トールキンの中つ国にヨーロッパの貴族的美しさの気配を感じ、ル=グウィンのアースシーにヨーロッパの素朴さとネイティヴアメリカンの叡智の気配を感じるのは、彼等の思い描く異世界の中に、現実の世界の真実が溶け込んでいるからだ。ル=グウィンが上述のエッセイの中で、ファンタジーの世界に鋳型(アーキタイプ)は無い、と言っていたのはある意味では間違いだ。現実世界に於いて人間が通った道のり――歴史や文化といったものが、ファンタジーの味方をしている事は疑えない。だから、私の様な東アジアの人間はトールキンの作品を読んで、漢字でこういう事がしてみたい、と思うのだ。しかしそれは無理だ。漢字は余りに現実世界の人間の通った道のりに、ぴったりと寄り添っているから。

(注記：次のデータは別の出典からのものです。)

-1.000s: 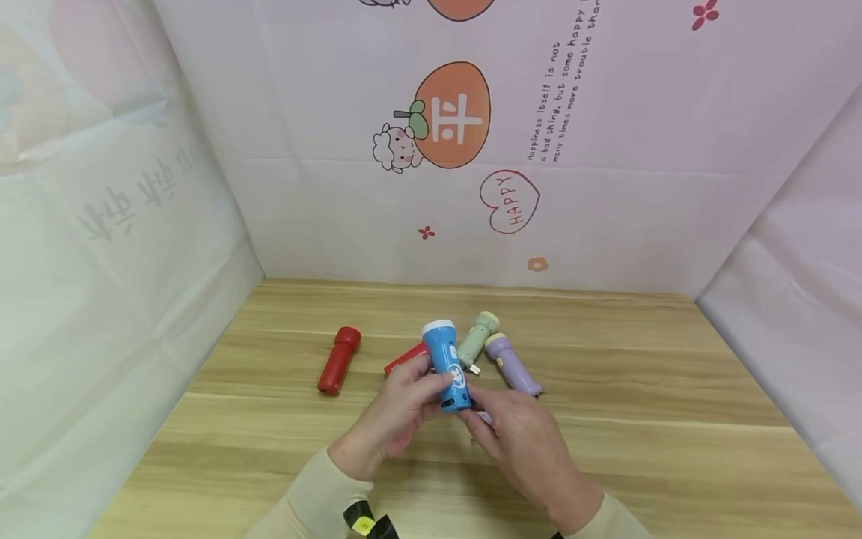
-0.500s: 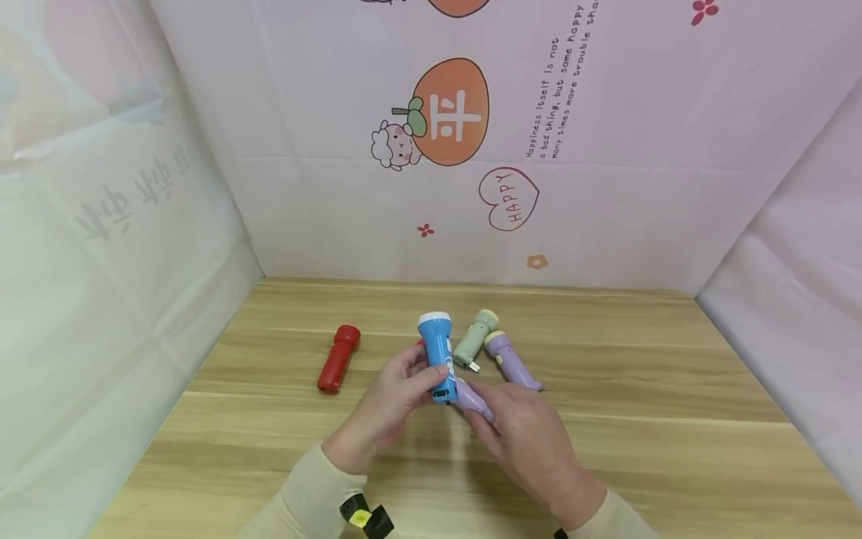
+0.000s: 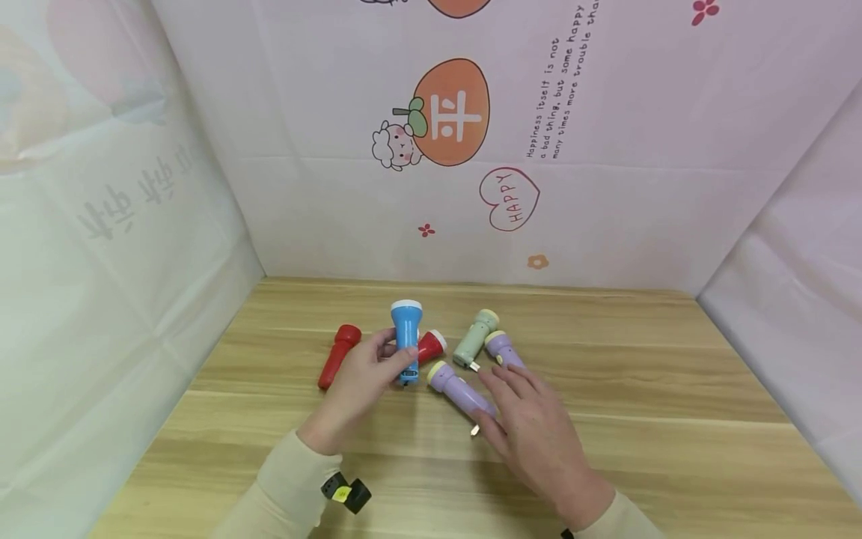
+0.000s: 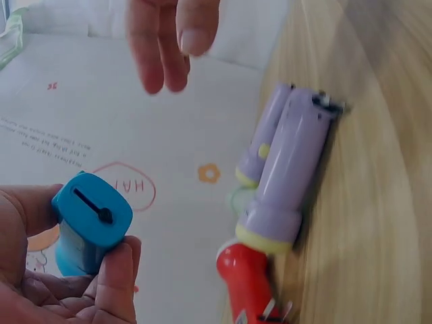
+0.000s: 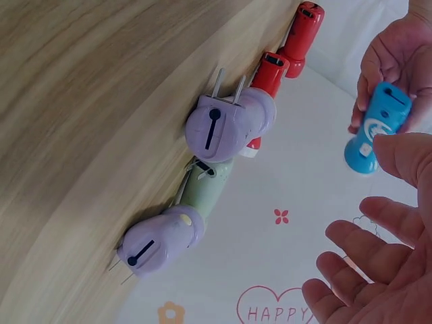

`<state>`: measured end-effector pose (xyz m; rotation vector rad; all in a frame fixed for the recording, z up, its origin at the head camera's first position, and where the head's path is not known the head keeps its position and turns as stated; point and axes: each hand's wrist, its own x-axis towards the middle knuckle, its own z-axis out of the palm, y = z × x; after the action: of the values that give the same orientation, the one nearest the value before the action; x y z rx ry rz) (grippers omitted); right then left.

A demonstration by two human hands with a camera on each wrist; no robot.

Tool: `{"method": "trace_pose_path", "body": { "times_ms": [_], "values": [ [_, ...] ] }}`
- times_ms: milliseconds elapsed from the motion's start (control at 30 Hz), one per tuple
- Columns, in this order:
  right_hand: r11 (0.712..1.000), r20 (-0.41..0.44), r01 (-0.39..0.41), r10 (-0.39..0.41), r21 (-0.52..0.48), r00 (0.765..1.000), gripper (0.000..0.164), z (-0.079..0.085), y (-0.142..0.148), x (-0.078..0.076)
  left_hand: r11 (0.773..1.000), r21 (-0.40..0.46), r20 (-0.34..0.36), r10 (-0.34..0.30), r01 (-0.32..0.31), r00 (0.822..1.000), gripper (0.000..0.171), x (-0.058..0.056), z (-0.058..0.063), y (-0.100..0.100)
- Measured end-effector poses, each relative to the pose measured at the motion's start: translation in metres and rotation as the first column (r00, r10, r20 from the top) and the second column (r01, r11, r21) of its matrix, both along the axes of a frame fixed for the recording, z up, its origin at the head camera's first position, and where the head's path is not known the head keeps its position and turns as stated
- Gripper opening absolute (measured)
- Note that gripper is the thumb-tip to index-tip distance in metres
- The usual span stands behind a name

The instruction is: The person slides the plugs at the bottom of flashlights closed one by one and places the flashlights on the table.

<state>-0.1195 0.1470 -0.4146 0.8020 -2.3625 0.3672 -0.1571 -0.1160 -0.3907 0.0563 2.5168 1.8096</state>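
My left hand (image 3: 364, 374) grips a blue flashlight (image 3: 407, 329) with a white rim, held head-up above the table. In the left wrist view its blue base (image 4: 94, 209) faces the camera, with a black slot. My right hand (image 3: 532, 430) hovers with fingers spread and holds nothing. Just left of it lies a purple flashlight (image 3: 461, 393) with a yellow rim; its metal plug prongs (image 5: 229, 88) stick out in the right wrist view. A second purple flashlight (image 3: 503, 349) lies beyond the right fingers, partly covered by them.
A green flashlight (image 3: 477, 338) lies behind the nearer purple one. One red flashlight (image 3: 431, 345) with a white rim lies partly behind the blue one, another red flashlight (image 3: 340, 352) at left. Printed cloth walls (image 3: 606, 224) enclose the wooden table (image 3: 640, 389) at back and sides.
My left hand has moved left with the blue flashlight. My right hand has let go of the nearer purple flashlight, which now lies on the table, and its fingers have spread.
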Motion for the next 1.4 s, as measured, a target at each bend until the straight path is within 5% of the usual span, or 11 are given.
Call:
{"method": "trace_pose_path", "body": {
  "times_ms": [133, 267, 400, 600, 767, 1067, 1400],
  "values": [
    [1.0, -0.003, 0.003, -0.003, 0.003, 1.0, 0.051, 0.001, 0.0, 0.0, 0.985, -0.157, -0.046, 0.061, -0.067, 0.997, 0.07, -0.004, 0.001, -0.011],
    [1.0, 0.001, 0.011, -0.011, 0.006, 1.0, 0.054, 0.002, 0.001, 0.0, 0.94, -0.32, -0.123, 0.084, -0.119, 0.989, 0.062, -0.008, -0.001, -0.019],
    [0.999, 0.026, 0.044, -0.044, 0.021, 0.999, 0.062, 0.004, 0.002, 0.0, 0.846, -0.506, -0.209, 0.066, -0.165, 0.976, 0.047, -0.014, -0.008, -0.022],
    [0.995, 0.078, 0.084, -0.087, 0.046, 0.993, 0.07, 0.004, 0.005, 0.002, 0.654, -0.715, -0.317, 0.015, -0.249, 0.948, 0.037, -0.019, -0.023, -0.023],
    [0.996, 0.074, 0.076, -0.08, 0.044, 0.994, 0.07, 0.002, 0.004, 0.002, 0.552, -0.777, -0.369, -0.011, -0.302, 0.929, 0.037, -0.019, -0.033, -0.023],
    [0.997, 0.041, 0.072, -0.074, 0.041, 0.996, 0.069, 0.0, 0.002, 0.002, 0.425, -0.854, -0.336, -0.01, -0.3, 0.942, 0.037, -0.021, -0.043, -0.018],
    [0.996, 0.04, 0.072, -0.074, 0.046, 0.996, 0.07, -0.001, 0.001, 0.002, 0.289, -0.889, -0.376, -0.021, -0.354, 0.927, 0.016, -0.025, -0.053, -0.012]
  ]
}}
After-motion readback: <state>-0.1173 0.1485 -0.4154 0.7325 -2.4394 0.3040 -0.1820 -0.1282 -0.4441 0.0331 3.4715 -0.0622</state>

小野不由美は、これに関して非常に意識的な作家だと私は思う。彼女が『周礼』に記された周代の統治システム(とされるもの)をモデルに異世界を作った事は既に指摘されている通りだ。現実世界とほぼ一方通行ながら通行可能であり、文明の伝わる余地のある世界。そして妙に人為的な世界。それは小野不由美が、漢字というものを使い得る異世界、に整合性を持たせる為に考えた仕掛けだと私は思う(少なくともそういう側面があると思う)。
さてこれを超える様な、漢字を使い得る異世界を発明できるのだろうか、私達東アジアの人々は。

なーんて書いたんですけど、要はファンタジー世界の人たちが表意文字を使っている時点で、もうその世界は正しく描き得ない可能性が高いって話なのかもしれない。そこに私達が最も訳し得る、描き得る漢字をぶちこむと、それは現実によるファンタジーに対する侵略行為になるんだよねーみたいな。いいかげん分かりにくいんで、条件分けしてまたつぶやこう……。